Report each line of the records below that holds the word "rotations".

+++

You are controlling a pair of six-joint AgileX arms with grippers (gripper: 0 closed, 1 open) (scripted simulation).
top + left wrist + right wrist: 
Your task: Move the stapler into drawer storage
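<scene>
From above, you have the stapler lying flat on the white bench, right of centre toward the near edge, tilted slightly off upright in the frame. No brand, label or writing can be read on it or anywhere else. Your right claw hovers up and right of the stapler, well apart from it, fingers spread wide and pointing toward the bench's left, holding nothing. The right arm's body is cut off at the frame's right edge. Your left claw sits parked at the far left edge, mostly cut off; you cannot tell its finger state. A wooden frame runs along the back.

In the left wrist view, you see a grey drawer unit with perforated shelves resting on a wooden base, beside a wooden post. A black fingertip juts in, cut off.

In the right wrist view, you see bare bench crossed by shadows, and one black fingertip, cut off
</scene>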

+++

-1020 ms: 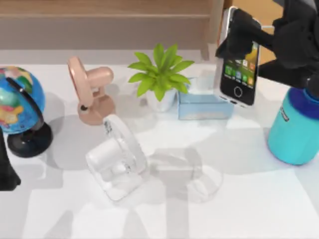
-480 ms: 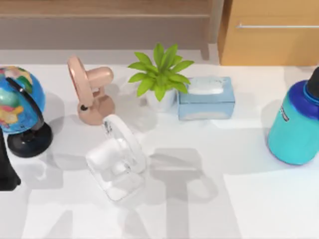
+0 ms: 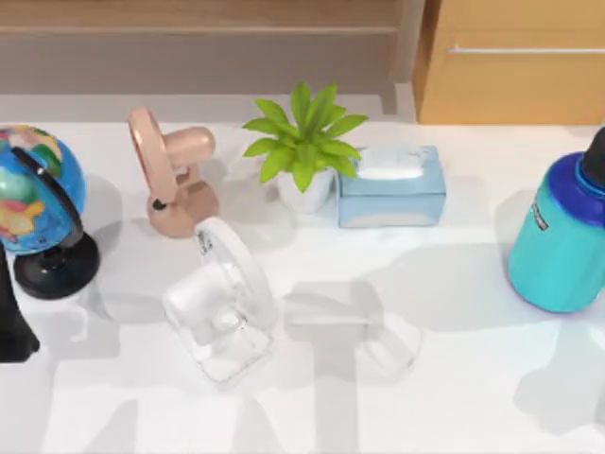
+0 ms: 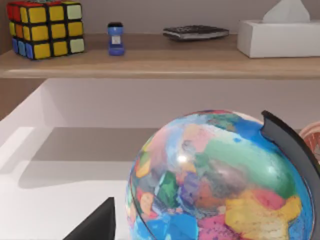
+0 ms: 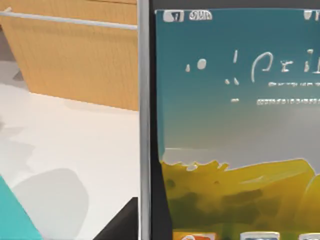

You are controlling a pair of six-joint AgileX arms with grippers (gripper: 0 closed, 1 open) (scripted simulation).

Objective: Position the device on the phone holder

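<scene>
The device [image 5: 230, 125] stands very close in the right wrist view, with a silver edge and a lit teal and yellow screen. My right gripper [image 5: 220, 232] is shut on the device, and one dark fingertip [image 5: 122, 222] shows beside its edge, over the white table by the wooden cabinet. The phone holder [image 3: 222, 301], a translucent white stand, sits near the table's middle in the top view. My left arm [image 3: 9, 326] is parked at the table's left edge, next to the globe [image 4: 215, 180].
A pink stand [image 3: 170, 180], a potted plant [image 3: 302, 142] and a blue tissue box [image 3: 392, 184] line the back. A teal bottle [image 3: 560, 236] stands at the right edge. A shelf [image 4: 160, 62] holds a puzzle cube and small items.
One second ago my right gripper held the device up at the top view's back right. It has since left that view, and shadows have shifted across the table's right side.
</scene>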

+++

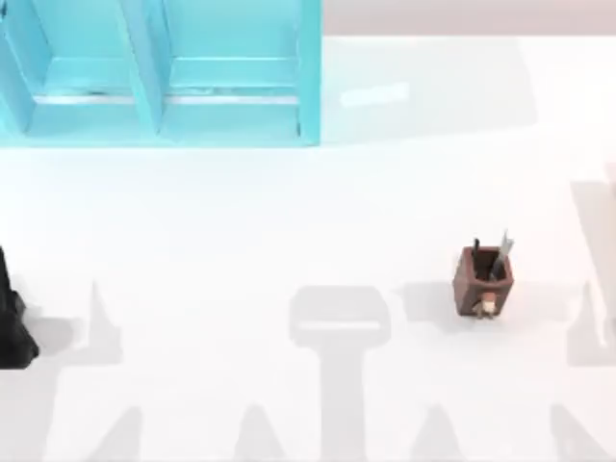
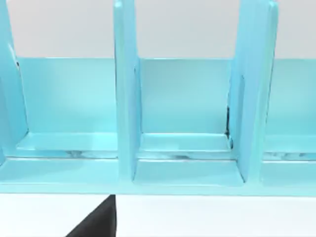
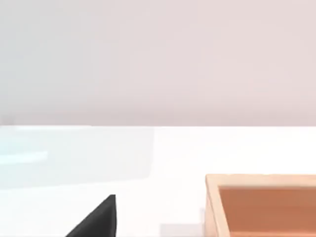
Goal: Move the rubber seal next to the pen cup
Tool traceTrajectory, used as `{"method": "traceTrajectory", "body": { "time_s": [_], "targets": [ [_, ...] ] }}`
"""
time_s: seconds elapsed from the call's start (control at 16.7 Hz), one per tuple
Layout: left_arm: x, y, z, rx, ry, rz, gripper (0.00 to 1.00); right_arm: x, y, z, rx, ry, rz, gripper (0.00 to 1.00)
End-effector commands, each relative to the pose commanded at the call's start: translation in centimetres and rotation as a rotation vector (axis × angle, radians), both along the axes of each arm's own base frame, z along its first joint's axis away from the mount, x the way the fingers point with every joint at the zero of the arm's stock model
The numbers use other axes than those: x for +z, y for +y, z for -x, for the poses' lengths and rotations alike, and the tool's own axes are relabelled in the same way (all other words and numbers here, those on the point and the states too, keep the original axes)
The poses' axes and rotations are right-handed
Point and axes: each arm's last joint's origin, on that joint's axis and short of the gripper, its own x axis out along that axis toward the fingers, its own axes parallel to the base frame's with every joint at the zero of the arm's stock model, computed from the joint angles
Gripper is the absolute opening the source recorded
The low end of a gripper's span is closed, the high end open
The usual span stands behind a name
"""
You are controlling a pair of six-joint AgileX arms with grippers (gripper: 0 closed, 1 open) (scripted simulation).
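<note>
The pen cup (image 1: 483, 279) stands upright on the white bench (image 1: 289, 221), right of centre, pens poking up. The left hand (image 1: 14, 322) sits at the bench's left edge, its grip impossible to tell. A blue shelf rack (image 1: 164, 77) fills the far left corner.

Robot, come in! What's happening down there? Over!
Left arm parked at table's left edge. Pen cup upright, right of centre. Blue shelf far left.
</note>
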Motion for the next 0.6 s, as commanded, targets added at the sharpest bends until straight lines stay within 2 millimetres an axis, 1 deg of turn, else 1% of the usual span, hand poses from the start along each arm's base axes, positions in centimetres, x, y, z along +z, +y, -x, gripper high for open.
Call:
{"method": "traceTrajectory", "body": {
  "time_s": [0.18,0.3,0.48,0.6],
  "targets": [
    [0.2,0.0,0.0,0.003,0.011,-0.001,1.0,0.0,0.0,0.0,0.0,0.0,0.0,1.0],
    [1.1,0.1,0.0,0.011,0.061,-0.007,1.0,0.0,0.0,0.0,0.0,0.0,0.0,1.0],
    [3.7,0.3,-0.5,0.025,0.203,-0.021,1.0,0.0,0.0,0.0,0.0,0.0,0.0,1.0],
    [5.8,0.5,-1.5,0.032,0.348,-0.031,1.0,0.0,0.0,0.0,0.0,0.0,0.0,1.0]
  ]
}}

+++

Final answer ▸
The numbers use other axes than those: x for +z, y for +y, z for -x, for the poses' lengths and rotations alike, and the tool's own axes are relabelled in the same way (all other words and numbers here, those on the point and the states too, keep the original axes)
The poses' axes and rotations are right-handed

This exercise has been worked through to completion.